__DIRECTIONS FOR THIS TASK__. An exact copy of the records below is required, and it must contain no pictures.

........

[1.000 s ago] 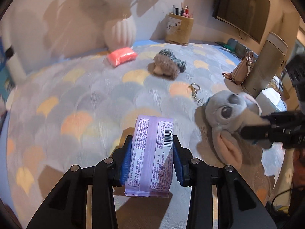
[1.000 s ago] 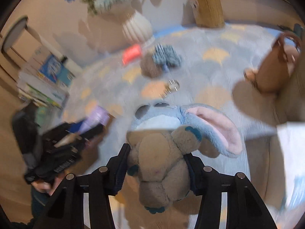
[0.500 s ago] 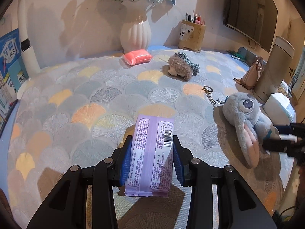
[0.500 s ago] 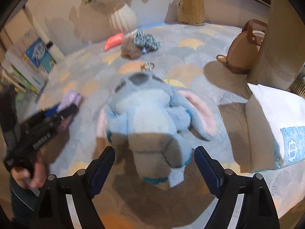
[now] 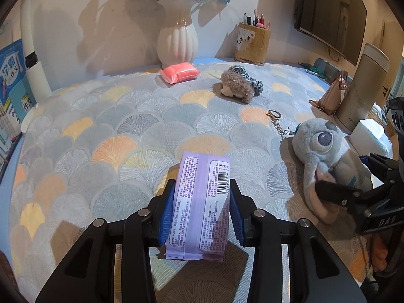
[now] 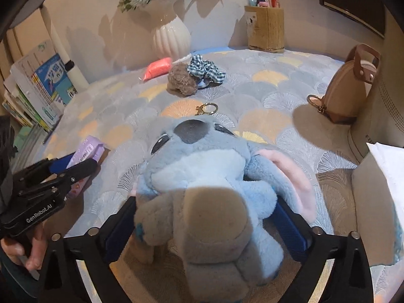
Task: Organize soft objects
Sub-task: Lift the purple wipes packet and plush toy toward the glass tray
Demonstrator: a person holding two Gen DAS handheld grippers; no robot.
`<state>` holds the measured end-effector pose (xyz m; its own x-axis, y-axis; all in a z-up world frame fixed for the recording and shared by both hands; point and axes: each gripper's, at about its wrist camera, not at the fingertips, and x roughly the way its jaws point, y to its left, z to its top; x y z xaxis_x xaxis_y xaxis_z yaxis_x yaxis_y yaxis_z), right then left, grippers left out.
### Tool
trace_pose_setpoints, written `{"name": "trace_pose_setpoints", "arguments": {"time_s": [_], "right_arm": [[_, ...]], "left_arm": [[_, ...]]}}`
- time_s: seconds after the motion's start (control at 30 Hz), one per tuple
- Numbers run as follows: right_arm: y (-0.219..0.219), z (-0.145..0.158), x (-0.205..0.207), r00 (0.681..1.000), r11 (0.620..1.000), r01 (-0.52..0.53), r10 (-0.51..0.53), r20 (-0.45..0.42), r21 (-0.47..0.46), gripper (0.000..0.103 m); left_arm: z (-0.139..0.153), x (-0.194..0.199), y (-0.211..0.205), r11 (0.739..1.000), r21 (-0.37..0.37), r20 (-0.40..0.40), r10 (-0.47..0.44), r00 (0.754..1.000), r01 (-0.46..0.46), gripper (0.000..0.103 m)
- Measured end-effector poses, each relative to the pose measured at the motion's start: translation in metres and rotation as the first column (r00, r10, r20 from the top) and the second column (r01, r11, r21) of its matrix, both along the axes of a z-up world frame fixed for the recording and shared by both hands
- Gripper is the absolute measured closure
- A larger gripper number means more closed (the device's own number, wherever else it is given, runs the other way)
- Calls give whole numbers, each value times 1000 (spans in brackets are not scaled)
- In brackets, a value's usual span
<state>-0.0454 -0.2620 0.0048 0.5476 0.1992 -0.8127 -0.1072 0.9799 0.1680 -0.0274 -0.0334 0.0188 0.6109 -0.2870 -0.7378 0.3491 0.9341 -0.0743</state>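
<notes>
One pen holder [image 5: 252, 44] holds several pens; one vase [image 5: 177, 41] holds flowers. Left hand-held gripper [image 5: 201, 217] clamps one purple packet [image 5: 202, 202]. Right hand-held gripper [image 6: 207, 227] straddles one blue plush [image 6: 202, 176]; grip unclear.

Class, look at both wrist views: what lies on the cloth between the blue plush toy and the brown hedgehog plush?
A gold keyring on a short chain lies between the blue plush toy and the brown hedgehog plush; both views show it.

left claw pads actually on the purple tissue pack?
Touching. The left wrist view shows both blue pads of the left claw pressed flat against the sides of the purple plastic tissue pack, with no gap on either side.
</notes>
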Motion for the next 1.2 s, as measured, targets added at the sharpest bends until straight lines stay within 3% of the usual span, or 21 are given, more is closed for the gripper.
{"name": "trace_pose_setpoints", "arguments": {"time_s": [0.13, 0.93, 1.2], "right_arm": [[7, -2, 1, 1000, 998, -7, 7, -5, -70, 0], [5, -3, 3, 1000, 997, -11, 11, -6, -73, 0], [-1, 2, -2, 999, 1000, 9, -8, -39, 11, 0]], "left_arm": [[0, 0, -1, 1000, 9, -3, 0, 1000, 0, 65], [-1, 0, -4, 1000, 17, -13, -2, 1000, 2, 65], [-2, 1, -5, 999, 39, -13, 8, 1000, -8, 65]]}}
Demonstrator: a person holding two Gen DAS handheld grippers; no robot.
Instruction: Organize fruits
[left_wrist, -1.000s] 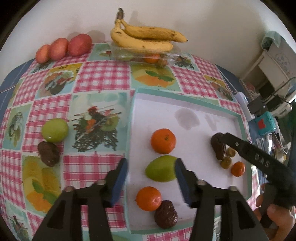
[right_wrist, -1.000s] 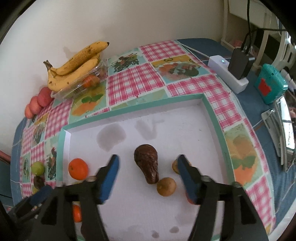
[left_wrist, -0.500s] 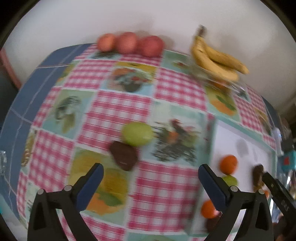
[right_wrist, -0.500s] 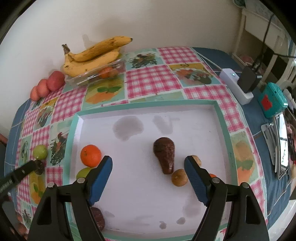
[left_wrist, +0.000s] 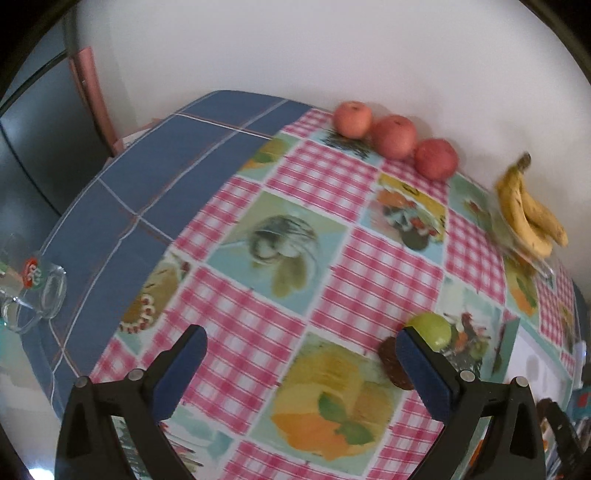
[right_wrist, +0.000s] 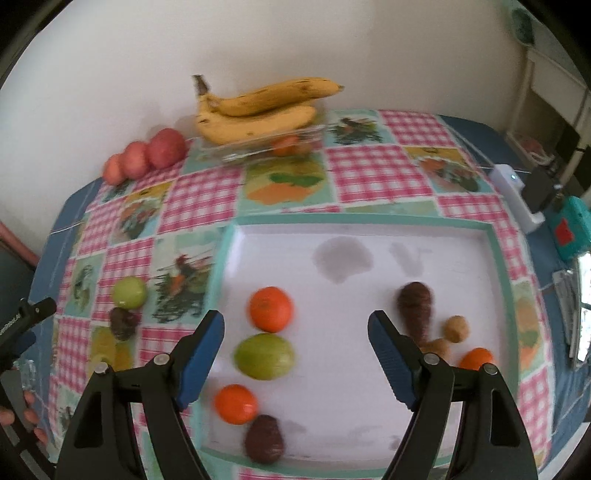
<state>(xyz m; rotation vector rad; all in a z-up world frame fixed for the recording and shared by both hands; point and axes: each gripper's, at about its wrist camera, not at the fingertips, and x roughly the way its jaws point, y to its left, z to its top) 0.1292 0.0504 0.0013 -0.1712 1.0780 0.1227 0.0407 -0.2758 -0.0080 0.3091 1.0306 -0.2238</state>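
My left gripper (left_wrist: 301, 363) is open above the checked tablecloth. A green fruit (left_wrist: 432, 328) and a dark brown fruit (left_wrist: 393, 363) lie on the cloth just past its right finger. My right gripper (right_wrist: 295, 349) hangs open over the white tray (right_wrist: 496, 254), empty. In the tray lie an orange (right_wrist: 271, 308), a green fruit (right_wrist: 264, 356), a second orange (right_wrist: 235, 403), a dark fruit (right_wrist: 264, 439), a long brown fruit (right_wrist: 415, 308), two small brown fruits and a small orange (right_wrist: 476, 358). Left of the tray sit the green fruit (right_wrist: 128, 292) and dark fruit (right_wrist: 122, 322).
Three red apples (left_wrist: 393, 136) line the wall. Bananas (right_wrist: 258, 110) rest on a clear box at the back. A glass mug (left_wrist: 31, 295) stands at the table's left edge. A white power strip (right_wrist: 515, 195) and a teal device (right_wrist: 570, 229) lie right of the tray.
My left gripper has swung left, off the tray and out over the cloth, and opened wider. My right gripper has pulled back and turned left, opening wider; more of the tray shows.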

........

__SOLUTION TO THE PROBLEM__.
[1.000 s ago] 
[1.000 s ago] 
[0.500 s ago] 
[0.500 s ago] 
[now] 
[now] 
Task: Organize soft objects
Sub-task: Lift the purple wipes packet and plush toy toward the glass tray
Demonstrator: a person holding two Gen DAS handheld grippers; no robot.
`<state>` holds the measured end-effector pose (xyz m; its own x-axis, y-axis; all in a z-up world frame fixed for the recording and shared by both hands; point and axes: each gripper's, at about its wrist camera, not at the fingertips, and x roughly the way its jaws point, y to its left, z to its top; x y z xaxis_x xaxis_y xaxis_z yaxis_x yaxis_y yaxis_z), right then left, grippers left out.
### Tool
trace_pose_setpoints, written `{"name": "trace_pose_setpoints", "arguments": {"time_s": [_], "right_arm": [[_, ...]], "left_arm": [[_, ...]]}}`
- time_s: seconds after the motion's start (control at 30 Hz), one per tuple
- Numbers run as follows: right_arm: y (-0.219..0.219), z (-0.145..0.158), x (-0.205..0.207), r00 (0.681..1.000), r11 (0.620..1.000), r01 (-0.52..0.53), r10 (-0.51..0.53), r20 (-0.45..0.42), r21 (-0.47..0.46), gripper (0.000..0.103 m); left_arm: z (-0.139..0.153), x (-0.194..0.199), y (-0.211..0.205), r11 (0.739..1.000), r21 (-0.37..0.37), r20 (-0.40..0.40), r10 (-0.47..0.44), r00 (0.754..1.000), r01 (-0.46..0.46), gripper (0.000..0.103 m)
- Measured end-effector poses, each relative to the pose measured at the motion's start: translation in metres and rotation as the first column (r00, r10, r20 from the top) and the second column (r01, r11, r21) of its matrix, both along the axes of a z-up world frame fixed for the recording and shared by both hands
- Gripper is the absolute measured closure
- A larger gripper number means more closed (the device's own number, wherever else it is given, runs the other way)
- Calls give whole numbers, each value times 1000 (spans in brackets are not scaled)
- In brackets, a value's usual span
<state>-0.0454 -0.2620 0.0048 0.5476 0.1992 -0.8127 -0.1072 0.9799 0.1680 -0.0274 -0.0334 0.0188 0.6109 -0.2870 -0.7378 0.3491 0.9341 -0.0743</state>
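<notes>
One pen holder [image 5: 252, 44] holds several pens; one vase [image 5: 177, 41] holds flowers. Left hand-held gripper [image 5: 201, 217] clamps one purple packet [image 5: 202, 202]. Right hand-held gripper [image 6: 207, 227] straddles one blue plush [image 6: 202, 176]; grip unclear.

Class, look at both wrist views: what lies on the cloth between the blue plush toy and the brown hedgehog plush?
A gold keyring on a short chain lies between the blue plush toy and the brown hedgehog plush; both views show it.

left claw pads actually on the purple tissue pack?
Touching. The left wrist view shows both blue pads of the left claw pressed flat against the sides of the purple plastic tissue pack, with no gap on either side.
</notes>
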Motion for the next 1.2 s, as measured, targets added at the sharpest bends until straight lines stay within 3% of the usual span, or 21 are given, more is closed for the gripper.
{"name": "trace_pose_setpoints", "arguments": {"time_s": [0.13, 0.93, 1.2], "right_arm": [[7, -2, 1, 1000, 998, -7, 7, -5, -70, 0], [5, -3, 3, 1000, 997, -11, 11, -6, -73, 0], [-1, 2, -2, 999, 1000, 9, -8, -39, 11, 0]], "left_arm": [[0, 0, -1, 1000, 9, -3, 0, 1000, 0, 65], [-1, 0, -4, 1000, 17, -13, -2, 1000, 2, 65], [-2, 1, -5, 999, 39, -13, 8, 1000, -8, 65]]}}
Demonstrator: a person holding two Gen DAS handheld grippers; no robot.
Instruction: Organize fruits
[left_wrist, -1.000s] 
[right_wrist, -1.000s] 
[left_wrist, -0.500s] 
[right_wrist, -0.500s] 
[left_wrist, +0.000s] 
[right_wrist, +0.000s] 
<state>(xyz m; rotation vector rad; all in a z-up world frame fixed for the recording and shared by both hands; point and axes: each gripper's, at about its wrist camera, not at the fingertips, and x roughly the way its jaws point, y to its left, z to its top) 0.1292 0.0504 0.0013 -0.1712 1.0780 0.1227 0.0407 -0.2758 -0.0080 0.3091 1.0306 -0.2238</state>
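My left gripper (left_wrist: 301, 363) is open above the checked tablecloth. A green fruit (left_wrist: 432, 328) and a dark brown fruit (left_wrist: 393, 363) lie on the cloth just past its right finger. My right gripper (right_wrist: 295, 349) hangs open over the white tray (right_wrist: 496, 254), empty. In the tray lie an orange (right_wrist: 271, 308), a green fruit (right_wrist: 264, 356), a second orange (right_wrist: 235, 403), a dark fruit (right_wrist: 264, 439), a long brown fruit (right_wrist: 415, 308), two small brown fruits and a small orange (right_wrist: 476, 358). Left of the tray sit the green fruit (right_wrist: 128, 292) and dark fruit (right_wrist: 122, 322).
Three red apples (left_wrist: 393, 136) line the wall. Bananas (right_wrist: 258, 110) rest on a clear box at the back. A glass mug (left_wrist: 31, 295) stands at the table's left edge. A white power strip (right_wrist: 515, 195) and a teal device (right_wrist: 570, 229) lie right of the tray.
My left gripper has swung left, off the tray and out over the cloth, and opened wider. My right gripper has pulled back and turned left, opening wider; more of the tray shows.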

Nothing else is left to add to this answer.